The Greenbrier Ghost Case may be the only case in American History which the word of a ghost helped to solve a crime and convict a murderer. In 1897 a young woman named Elva Zona Hester Shue was found dead in her home near Greenbrier, West Virginia. Her neck was broken, and it was assumed that she fell down the stairs. However, she had been strangled by her husband, Erasmus Stribbling Trout Shue. According to local legend, after Zona was buried, her ghost came to her mother in dreams to expose the murdering husband. She said that Shue was a cruel man who abused her, and who had attacked her in a fit of rage when he believed that she had cooked no meat for dinner. He broke her neck; to prove this, the ghost turned her head around until it was facing backwards. Supposedly, the ghost appeared first as a bright light, gradually taking form and filling the room with a chill. She is said to have visited Mrs. Heaster over the course of four nights. She would awaken her mother from her sleep and explain over and over again how her husband had murdered her.

A short time later, Mary Jane went to the local prosecutor, John Alfred Preston, so that she could convince him to re-open the investigation into Zona’s death. She offered the visitations from her daughter’s spirit as evidence that a miscarriage of justice was taking place. By all accounts, Preston was both polite and sympathetic to Mrs. Heaster. The two of them spoke together for "several hours" and at the end of the meeting, Preston agreed to dispatch deputies to speak with the local doctor and coroner, Dr. George W. Knapp and a few others involved in the case. While it seems unlikely that he was willing to take another look at the case because of the statement of a ghost, the investigation did get re-opened. Local newspapers reported that Mrs. Heaster was not the only one in the community who was suspicious about Zona’s death. There were also "certain citizens" who had started to ask questions, as well as the growing "rumors in the community".
Preston himself went out to Richlands to see Dr. Knapp, who admitted that his examination of the dead woman had been incomplete. The two of them agreed that an autopsy would clear things up and would confirm or deny the lingering suspicions. It would also give them a better idea of how Zona Shue died and lift suspicions from Trout, if indeed he was innocent.

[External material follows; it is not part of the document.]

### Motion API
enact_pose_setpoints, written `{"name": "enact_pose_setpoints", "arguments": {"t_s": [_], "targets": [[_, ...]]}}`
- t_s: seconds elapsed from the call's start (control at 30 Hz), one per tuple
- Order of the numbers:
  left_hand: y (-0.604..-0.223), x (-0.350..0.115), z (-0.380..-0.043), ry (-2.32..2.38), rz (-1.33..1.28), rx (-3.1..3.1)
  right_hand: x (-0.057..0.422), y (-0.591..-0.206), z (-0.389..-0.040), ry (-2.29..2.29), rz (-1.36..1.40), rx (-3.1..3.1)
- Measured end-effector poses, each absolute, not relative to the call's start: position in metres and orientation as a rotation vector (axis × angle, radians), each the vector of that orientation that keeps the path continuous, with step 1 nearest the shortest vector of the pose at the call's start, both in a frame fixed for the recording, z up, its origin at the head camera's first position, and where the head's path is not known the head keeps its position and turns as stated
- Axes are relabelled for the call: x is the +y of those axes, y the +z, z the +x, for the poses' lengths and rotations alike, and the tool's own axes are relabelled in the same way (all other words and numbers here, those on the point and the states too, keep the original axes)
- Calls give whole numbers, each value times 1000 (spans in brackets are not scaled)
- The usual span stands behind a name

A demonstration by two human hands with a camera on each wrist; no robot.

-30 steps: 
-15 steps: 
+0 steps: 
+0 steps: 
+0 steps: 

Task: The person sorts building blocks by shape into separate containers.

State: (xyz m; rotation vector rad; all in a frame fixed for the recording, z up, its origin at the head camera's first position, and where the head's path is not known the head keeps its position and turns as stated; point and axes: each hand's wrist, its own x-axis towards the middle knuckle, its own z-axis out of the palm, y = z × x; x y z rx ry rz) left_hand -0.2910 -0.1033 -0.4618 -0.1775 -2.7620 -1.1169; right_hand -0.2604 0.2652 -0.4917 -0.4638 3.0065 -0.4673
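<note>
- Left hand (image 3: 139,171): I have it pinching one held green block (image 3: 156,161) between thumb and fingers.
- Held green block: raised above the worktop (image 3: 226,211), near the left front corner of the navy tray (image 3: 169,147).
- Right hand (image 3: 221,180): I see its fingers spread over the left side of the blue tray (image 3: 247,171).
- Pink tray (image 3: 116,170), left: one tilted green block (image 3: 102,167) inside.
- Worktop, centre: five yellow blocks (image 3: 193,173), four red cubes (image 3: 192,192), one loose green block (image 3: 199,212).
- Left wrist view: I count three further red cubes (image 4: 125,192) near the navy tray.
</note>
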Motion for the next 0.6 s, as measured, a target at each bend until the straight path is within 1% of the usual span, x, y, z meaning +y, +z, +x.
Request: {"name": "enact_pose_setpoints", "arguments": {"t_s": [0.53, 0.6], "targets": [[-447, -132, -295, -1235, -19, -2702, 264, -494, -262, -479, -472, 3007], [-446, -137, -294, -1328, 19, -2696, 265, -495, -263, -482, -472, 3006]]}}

The autopsy lasted for three hours with the doctors working under the uncertain light of kerosene lanterns. The body of the dead woman was "in a near state of perfect preservation" though, thanks to the cold temperatures of February, making their work that much easier. A jury of five men had been assembled to watch the proceedings and they huddled together in the barely warm building with officers of the court, Trout Shue, Andy Jones (the boy who had found the body) and other witnesses and spectators.

The autopsy was carried out by the standard methods, which meant that an examination of the vital organs came first. After that, the doctors cut an incision along the back of the skull so that the brain could be removed. This step was not taken in the case of Zona Shue however, as the doctors quickly found what they were looking for. "We have found your wife’s neck to have been broken," one of the physicians spoke to Trout Shue. His head dropped and an expression of despair crossed over his face.

"They cannot prove that I did it," he whispered.

It may seem odd that the broken neck was not found immediately and or that it was not more evident on the skin’s surface, but doctors will tell you that this is one of the most difficult injuries to detect. It makes it harder to tell in a corpse because the human head is naturally heavy in comparison to the body. When the muscles of the dead person are relaxed, the head tends to flop about. In addition, the first vertebra is located deep inside of the neck, directly under the skull. This makes it hard to find and it would have been that much harder for rural physicians in the late 1800’s.

The autopsy findings were quite damning to Shue. A report on March 9 said that "the discovery was made that the neck was broken and the windpipe mashed. On the throat were the marks of fingers indicating that she had been choken, the neck was dislocated between the first and second vertebrae. The ligaments were torn and ruptured. The windpipe had been crushed at a point in front of the neck."

The findings were made public at once, upsetting many in the community. Shue was arrested and charged with murder. He was locked up in small stone jail on Washington Street in Lewisburg.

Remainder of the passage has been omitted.